● Directions for this task: You are asked to filter the data below and copy every line holding "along".

● Recorded information:
+-------+
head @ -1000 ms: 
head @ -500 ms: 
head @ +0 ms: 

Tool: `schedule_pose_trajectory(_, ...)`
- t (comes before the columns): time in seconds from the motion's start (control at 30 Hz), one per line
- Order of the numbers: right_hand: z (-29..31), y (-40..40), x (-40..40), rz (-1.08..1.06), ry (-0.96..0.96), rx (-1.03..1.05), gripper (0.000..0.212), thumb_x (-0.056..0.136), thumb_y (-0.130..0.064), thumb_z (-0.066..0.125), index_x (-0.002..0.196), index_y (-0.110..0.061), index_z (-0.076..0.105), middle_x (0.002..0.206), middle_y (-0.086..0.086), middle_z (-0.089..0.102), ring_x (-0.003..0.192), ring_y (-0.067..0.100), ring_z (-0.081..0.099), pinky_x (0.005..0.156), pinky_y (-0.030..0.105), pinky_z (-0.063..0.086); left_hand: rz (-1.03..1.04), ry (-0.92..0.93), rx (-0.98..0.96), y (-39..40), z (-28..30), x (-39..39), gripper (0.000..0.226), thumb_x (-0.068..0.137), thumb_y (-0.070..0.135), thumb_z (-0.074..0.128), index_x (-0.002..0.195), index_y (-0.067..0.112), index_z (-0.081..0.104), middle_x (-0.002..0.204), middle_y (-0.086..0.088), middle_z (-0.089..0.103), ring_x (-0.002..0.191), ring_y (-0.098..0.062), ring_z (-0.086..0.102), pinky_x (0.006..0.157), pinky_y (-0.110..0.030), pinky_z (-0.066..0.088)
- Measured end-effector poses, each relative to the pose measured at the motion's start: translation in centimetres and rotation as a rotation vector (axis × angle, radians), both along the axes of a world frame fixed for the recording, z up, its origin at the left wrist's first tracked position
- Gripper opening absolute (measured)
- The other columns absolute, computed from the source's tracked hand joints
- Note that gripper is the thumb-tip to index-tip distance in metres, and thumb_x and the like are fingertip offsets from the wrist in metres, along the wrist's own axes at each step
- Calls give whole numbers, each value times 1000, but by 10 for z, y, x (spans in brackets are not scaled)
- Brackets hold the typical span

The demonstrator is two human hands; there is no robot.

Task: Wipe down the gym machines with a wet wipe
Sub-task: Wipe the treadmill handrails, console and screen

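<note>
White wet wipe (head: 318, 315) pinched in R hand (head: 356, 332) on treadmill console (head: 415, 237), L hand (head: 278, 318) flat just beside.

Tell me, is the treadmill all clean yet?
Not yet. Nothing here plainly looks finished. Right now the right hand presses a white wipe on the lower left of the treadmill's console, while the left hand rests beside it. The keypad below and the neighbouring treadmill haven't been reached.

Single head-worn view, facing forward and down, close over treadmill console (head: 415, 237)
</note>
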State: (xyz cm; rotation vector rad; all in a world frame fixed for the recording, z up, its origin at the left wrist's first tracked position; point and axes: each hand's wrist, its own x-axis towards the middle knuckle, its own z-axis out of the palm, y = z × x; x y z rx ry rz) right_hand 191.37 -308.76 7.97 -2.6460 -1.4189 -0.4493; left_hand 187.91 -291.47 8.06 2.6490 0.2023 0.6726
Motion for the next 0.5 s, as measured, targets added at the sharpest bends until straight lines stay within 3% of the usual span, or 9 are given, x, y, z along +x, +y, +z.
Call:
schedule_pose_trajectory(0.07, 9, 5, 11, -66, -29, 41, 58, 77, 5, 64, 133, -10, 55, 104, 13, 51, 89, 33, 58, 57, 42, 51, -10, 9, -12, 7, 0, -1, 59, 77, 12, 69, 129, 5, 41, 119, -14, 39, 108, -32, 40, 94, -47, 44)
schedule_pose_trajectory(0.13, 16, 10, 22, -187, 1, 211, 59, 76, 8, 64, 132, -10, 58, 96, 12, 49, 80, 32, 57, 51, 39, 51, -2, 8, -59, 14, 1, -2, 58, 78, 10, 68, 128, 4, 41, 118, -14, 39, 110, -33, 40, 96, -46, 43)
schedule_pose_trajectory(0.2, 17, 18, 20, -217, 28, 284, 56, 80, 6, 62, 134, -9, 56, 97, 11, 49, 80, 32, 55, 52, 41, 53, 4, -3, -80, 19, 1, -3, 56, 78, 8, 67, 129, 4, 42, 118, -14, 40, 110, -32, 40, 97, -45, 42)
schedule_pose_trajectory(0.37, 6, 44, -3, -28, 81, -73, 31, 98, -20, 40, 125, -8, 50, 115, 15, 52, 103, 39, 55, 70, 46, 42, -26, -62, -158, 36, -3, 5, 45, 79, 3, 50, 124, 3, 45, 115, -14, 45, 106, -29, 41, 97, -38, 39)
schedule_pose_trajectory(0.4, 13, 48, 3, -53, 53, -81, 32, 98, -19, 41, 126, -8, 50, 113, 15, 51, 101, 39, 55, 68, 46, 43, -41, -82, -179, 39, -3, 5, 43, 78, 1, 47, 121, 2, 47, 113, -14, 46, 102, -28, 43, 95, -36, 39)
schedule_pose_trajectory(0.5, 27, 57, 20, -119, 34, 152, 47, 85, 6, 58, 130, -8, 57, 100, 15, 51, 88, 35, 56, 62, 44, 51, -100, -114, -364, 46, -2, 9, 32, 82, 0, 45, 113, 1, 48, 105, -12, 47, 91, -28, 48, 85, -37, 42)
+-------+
● Exercise output:
- Measured end-effector poses, each relative to the pose measured at the motion's start: translation in centimetres and rotation as a rotation vector (axis × angle, radians), both along the axes of a world frame fixed for the recording, z up, its origin at the left wrist's first tracked position
- Note that gripper is the thumb-tip to index-tip distance in metres, and thumb_x and the like are fingertip offsets from the wrist in metres, along the wrist's own axes at each step
Motion for the next 0.5 s, as measured, targets added at the sharpest bends until straight lines stay within 3% of the usual span, or 9 are given, x, y, z along +x, +y, +z.

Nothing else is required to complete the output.